The bargaining power of buyers: The customers can be broken down into two main segments: business and leisure. Because business travelers often book flights at the last minute and frequently have their organization pick up the tab, they tend to be relatively price-insensitive. Consequently, business travelers generate a larger portion of the industry’s revenues relative to their numbers.
The frequent flier programs were originally targeted toward the business segment. We have recently seen a trend toward expanding the frequent flier programs to let members earn miles by conducting business with a variety of other organizations. This makes the frequent flier programs a powerful tool in the leisure market as well. An attractive frequent flier program will increase the power of the airlines in the customer relationship.
Threat of entry: threat of new entrants presents new firms’ possibility to enter the industry and make its returns falling down through prices competition. Since the hub and spoke system has taken place, the barrier to entry are higher because new carriers find it difficult to obtain gates and landing slots at the major hubs.
In addition governmental and legal barriers are the most effective barriers to entry: in fact, there is new policy adopted by federal aviation administration, that put caps on the number of aircraft a new airline can operate based upon carrier’s financial and managerial resources. This because according to a governmental accounting office study made many years ago, startup airlines’ accident rate was higher than the major airlines’ rate.
Competition from substitutes: the airline industry faces competition from other transportation modes, such as cars, railroads and buses. The car is the airline industry’s main competitor: in fact, airline travel is neither practical nor economical for short trips. On the other hand, for long distances, buyers may be more inclined to choose air travel to reach their destination.
In the last five-year period, less obvious substitutes to airline travel in the business segment include teleconferencing, enabling virtual meeting rooms where participants can sit in different geographic locations.
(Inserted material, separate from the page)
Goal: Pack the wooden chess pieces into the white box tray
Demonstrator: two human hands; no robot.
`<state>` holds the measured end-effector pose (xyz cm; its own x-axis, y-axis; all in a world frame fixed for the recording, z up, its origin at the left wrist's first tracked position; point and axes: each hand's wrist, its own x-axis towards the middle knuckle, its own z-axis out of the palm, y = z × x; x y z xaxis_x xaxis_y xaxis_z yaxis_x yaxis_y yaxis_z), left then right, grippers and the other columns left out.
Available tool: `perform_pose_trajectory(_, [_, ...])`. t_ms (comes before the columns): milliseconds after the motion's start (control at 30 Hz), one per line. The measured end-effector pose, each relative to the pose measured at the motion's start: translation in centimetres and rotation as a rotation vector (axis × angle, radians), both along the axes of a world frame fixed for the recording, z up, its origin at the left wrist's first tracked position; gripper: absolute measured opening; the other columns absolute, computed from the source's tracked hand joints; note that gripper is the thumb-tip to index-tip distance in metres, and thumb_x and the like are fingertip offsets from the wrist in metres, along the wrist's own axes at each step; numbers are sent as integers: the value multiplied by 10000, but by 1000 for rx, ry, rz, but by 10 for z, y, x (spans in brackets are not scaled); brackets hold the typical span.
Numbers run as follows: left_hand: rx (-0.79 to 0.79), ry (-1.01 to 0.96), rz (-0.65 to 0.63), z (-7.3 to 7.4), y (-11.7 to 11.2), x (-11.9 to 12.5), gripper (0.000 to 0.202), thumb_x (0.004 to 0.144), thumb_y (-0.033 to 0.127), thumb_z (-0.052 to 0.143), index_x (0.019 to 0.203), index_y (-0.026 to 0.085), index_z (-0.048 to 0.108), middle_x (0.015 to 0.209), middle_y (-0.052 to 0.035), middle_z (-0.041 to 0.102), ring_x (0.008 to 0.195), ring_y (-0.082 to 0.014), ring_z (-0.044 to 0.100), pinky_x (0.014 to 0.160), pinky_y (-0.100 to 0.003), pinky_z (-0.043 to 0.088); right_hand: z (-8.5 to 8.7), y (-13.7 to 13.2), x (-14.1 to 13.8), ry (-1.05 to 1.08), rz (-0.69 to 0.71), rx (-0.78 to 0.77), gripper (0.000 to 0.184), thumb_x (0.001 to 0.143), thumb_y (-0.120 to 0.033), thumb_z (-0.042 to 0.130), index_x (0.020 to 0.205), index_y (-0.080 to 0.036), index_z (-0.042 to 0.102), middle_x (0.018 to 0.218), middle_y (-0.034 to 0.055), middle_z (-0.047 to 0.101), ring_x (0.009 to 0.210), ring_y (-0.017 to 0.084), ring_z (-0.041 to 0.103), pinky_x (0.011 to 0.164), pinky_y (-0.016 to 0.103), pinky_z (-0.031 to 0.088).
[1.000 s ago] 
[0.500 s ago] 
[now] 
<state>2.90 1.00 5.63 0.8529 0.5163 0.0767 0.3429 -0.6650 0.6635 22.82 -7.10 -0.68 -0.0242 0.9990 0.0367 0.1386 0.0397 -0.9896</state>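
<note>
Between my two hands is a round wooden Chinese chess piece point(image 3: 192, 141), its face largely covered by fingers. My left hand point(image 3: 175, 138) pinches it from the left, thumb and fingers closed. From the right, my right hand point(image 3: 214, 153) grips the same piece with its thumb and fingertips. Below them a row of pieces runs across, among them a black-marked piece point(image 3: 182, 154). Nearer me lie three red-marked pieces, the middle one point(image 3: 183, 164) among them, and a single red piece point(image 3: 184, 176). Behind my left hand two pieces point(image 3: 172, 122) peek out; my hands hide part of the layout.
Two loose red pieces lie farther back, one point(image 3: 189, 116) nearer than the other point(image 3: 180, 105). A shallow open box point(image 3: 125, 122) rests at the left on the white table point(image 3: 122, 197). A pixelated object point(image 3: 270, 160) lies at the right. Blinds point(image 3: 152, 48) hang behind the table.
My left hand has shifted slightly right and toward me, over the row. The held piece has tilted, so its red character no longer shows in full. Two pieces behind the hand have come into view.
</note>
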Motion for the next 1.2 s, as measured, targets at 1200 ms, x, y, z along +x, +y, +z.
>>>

Competition from established rival: the airline industry can be characterized as an imperfect oligopoly, in which a few carriers dominate in long distance flights, while several dozen small carriers compete for short-distance flights. The airline industry has become more concentrated over the last 10 years. Two main factors have contributed to this concentration: several mergers have taken place during the last decade. As traffic growth has slowed and carriers have exhausted means to boost profits through conventional cost-cutting measures, mergers provide opportunities for saving by consolidating administrative, distribution and maintenance operations. Bankruptcies have also contributed to the increased concentration, especially in the early 1990s.